The paper says thunder showers today, not the probability of showers, but real rain. When I was out on the deck with my coffee and papers, it was humid and thick. I could feel the moisture in the air. Luckily a breeze was strong enough to keep me from wilting. I decided not to bring my  laptop into all that humidity so I came back inside which doesn’t have the benefit of that breeze. The room is close.

The birds flew in and out at the feeders while I was there. Because no birds were at the suet feeder, I checked, and found it empty so I brought out a new cake and filled it. This one is peanut butter. I hope the birds are appreciative. No amorous doings on the deck or in the yard this morning. I do think I saw a red spawn lounging on a limb having a cigarette.

Hyannis will be filled today, and I have a doctor’s appointment there. This is when I wish I was Samantha and could wiggle my nose and be anywhere or had floo powder like the Weasley’s and Harry Potter. One toss in the fireplace, and I’d be there.

The entire neighborhood sounds deserted. I hear a bird now and then but no voices. I wonder where everyone went.

It is getting lighter out so now I’m going to start cursing the Cape Cod Times weatherman. I want that rain and that thunder. I’m hoping I can be outside and stay dry under my umbrella while it rains all around me. I love the sound of rain hitting that umbrella. In Ghana, it was the sound of rain hitting the tin roof of my house and my classrooms. The sound was so loud it made teaching nearly impossible. That is one of my strongest memories of the rainy season in Ghana. It is also one of my favorite.

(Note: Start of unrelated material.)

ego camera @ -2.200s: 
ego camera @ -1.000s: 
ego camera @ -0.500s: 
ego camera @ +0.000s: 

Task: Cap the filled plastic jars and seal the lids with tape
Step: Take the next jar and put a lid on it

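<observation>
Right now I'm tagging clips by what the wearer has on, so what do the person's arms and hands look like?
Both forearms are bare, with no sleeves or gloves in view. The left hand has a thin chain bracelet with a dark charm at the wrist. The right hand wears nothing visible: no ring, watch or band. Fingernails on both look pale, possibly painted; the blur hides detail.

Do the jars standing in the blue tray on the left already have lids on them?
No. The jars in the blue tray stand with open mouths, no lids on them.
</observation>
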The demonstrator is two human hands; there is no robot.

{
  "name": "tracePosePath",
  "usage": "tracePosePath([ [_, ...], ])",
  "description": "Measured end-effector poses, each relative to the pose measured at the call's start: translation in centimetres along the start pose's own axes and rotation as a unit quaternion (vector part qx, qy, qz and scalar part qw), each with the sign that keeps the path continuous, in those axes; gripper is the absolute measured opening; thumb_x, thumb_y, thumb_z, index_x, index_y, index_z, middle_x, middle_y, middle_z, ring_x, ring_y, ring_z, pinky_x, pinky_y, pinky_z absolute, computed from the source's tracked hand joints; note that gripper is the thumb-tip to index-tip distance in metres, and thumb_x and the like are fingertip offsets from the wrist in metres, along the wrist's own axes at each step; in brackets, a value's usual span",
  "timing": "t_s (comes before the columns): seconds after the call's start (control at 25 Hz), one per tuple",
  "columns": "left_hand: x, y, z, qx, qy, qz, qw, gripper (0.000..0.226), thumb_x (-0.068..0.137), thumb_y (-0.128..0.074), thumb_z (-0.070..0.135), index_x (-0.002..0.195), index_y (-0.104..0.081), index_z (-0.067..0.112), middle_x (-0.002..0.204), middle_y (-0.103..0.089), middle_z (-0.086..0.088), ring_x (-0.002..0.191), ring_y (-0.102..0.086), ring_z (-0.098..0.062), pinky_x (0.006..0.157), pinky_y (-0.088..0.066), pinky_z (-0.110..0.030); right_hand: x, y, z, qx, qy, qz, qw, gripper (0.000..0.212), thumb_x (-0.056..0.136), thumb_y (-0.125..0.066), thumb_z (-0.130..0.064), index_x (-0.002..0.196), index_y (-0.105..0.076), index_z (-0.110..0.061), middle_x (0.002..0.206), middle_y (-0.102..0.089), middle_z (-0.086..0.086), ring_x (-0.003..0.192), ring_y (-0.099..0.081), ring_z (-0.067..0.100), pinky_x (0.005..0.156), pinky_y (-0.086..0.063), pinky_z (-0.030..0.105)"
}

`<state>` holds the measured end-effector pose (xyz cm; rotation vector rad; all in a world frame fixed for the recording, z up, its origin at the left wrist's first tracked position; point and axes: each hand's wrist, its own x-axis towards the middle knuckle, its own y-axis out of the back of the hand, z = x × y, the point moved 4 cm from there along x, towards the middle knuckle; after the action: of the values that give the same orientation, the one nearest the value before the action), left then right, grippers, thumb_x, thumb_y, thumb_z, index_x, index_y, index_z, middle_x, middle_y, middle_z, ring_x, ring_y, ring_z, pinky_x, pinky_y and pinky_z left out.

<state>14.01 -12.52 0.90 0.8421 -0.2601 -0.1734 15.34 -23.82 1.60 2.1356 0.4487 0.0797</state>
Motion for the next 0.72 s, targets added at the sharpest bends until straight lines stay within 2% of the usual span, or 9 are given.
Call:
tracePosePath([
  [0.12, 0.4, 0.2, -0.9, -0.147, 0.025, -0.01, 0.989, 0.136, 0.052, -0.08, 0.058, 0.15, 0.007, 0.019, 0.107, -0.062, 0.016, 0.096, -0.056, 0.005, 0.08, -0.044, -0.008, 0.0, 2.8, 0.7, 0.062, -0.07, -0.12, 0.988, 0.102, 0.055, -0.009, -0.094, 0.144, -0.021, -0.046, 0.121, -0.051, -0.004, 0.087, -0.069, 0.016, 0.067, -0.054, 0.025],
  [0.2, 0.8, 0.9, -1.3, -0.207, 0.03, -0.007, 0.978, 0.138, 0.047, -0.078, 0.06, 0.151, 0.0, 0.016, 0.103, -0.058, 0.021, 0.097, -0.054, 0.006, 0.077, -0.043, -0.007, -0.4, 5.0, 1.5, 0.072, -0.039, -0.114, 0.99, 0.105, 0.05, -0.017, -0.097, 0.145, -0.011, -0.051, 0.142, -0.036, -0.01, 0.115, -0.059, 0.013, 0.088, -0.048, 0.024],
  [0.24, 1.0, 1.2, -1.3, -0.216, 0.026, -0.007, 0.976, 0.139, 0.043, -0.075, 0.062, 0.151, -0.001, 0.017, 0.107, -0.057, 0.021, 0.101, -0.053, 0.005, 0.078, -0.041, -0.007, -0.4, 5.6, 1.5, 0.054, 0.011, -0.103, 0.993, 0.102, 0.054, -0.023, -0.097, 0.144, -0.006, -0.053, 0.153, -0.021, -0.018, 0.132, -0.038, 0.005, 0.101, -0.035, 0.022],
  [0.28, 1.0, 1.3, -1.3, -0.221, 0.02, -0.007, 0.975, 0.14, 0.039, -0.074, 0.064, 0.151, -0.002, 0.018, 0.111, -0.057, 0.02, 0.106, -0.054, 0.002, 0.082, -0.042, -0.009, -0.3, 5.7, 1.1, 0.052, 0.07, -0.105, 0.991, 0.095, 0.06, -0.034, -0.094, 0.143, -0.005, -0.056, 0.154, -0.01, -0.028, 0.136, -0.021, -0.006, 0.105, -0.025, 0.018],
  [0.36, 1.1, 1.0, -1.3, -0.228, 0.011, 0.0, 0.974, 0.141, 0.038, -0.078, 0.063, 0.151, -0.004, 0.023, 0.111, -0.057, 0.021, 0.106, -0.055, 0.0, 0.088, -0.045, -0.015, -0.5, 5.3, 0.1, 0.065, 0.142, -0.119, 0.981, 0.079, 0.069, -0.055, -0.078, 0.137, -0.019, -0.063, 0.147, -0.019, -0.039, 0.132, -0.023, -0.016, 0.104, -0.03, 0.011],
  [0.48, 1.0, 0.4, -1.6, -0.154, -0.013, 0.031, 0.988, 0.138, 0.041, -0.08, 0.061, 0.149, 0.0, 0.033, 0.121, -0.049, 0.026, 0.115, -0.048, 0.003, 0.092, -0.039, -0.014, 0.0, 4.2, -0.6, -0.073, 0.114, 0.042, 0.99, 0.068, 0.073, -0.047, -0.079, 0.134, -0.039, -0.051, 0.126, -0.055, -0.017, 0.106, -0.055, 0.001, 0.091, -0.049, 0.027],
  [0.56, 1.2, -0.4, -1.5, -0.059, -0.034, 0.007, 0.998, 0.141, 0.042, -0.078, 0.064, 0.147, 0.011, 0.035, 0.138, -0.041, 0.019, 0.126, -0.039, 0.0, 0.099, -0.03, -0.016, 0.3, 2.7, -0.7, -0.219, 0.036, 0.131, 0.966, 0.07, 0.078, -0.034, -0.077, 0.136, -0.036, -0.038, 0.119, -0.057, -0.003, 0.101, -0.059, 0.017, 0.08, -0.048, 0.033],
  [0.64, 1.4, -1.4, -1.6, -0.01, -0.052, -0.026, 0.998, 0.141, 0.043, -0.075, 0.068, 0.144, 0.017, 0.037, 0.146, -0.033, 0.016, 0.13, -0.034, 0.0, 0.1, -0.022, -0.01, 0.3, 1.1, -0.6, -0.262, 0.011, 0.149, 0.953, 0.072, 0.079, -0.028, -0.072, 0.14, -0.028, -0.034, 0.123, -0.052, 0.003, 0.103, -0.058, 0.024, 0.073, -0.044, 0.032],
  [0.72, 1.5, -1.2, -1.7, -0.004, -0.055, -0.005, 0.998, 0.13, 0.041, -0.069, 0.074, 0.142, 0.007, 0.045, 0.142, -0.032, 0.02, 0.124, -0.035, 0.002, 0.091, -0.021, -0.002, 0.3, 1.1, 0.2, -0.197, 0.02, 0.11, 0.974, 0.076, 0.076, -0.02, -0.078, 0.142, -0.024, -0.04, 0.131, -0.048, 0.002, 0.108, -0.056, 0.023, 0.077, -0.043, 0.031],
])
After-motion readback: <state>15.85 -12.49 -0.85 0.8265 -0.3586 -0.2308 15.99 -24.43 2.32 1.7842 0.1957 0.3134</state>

My friends Bill and Peg are going to Ghana in September, and I am totally jealous. My having been there the last two years doesn’t count. Peg hasn’t been since 1972, but Bill was there on business sometime in the mid 1990,s, but he didn’t make it to Bolga where we all lived. I’ve given them my tour books and my phone, and I’ll give them our students’ numbers. They, as I was, will be surprised by the size of Accra and the huge number of people and how unfamiliar it all looks. Bill has a map from 1970 so he’s going to look for our favorite places and for the Peace Corps hostel which I couldn’t find. He has promised to take pictures. Bolga, though much bigger, will still feel like home to them.

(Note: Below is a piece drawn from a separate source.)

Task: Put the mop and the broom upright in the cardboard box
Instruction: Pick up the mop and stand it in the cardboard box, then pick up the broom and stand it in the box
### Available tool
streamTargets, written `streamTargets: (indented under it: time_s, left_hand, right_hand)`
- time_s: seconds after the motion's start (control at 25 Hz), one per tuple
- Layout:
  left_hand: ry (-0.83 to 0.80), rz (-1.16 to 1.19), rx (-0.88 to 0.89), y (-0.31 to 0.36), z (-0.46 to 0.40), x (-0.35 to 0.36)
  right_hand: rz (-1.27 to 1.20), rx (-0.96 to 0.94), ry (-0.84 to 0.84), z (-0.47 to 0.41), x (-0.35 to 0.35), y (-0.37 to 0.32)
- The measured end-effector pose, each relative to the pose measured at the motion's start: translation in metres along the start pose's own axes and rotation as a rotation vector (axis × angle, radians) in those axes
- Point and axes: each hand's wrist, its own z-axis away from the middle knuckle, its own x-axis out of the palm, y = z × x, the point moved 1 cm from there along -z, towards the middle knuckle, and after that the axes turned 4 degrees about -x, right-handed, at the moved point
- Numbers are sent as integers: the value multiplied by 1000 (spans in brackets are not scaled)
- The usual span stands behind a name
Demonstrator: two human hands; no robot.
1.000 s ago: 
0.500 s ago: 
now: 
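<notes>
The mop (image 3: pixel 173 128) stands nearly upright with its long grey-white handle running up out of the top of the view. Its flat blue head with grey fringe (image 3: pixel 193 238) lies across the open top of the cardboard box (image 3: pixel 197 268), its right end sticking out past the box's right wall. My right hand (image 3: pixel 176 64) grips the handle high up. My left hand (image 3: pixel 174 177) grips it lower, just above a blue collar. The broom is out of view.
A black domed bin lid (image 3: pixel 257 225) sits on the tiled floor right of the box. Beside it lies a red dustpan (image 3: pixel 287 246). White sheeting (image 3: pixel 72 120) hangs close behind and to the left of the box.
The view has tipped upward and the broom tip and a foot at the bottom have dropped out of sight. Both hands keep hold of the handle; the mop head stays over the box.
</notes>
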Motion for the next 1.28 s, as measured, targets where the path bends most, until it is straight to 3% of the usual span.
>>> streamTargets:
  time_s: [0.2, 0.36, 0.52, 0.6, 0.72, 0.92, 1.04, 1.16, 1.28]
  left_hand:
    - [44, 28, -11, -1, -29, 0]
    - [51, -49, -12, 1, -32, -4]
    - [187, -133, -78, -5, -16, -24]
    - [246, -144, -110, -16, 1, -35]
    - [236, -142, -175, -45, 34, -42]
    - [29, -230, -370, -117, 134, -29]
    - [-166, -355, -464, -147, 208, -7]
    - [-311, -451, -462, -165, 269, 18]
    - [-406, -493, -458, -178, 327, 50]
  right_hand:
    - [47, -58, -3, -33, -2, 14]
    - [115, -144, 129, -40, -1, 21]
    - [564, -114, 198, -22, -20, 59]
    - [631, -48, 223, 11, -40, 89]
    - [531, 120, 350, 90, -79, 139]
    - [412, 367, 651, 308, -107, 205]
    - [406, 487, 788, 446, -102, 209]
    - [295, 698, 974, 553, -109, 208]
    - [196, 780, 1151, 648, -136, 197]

My life has been so amazing yet here I am complaining about staying home this summer. I do have Grace (if she gets her visa) to look forward to in August and Bill and Peg will be down in October. I suppose I’d best stop carping though I am still jealous of Bill and Peg!!

“It is too humid to continue.”

July 10, 2010

The day is dark. It has rained a little, small drops which fell for only a while, disappeared for a bit then fell again. I was outside under the umbrella the whole time and stayed dry. I love the sound of the rain on the umbrella. In Ghana, I loved the sound of the rain on the tin roof. I’d sit on my porch under the overhang to watch the rain fall. It was all around me falling in heavy drops with a bit of lightning for drama. I’d listen to it hitting the roof over my head and never tire of the sound. Sometimes I wish I still had a tin roof.

I hope the rain doesn’t mean my first outdoor movie will have to be postponed.

The air is oppressive right now. It dulls sounds and curtails activity. Not a leaf moves in the thick humidity. I should be hearing lawn mowers and kids’ voices. All I hear are a few birds. It will be a day on the deck with a book and some cold drinks.

This week I lost track of the days. I thought yesterday was Saturday. That confusion happens every once in a while and comes from my not keeping a personal calendar any more. The computer is nice enough to give me a day’s notice if I have an appointment, but beyond that I’m on my own. It used to be I knew it was Sunday when The Amazing Race was on, and that was all I needed to help keep track. Now, baseball is on every night, no help there, but I don’t really care all that much. The day is mine to make of it as I want. That’s good enough.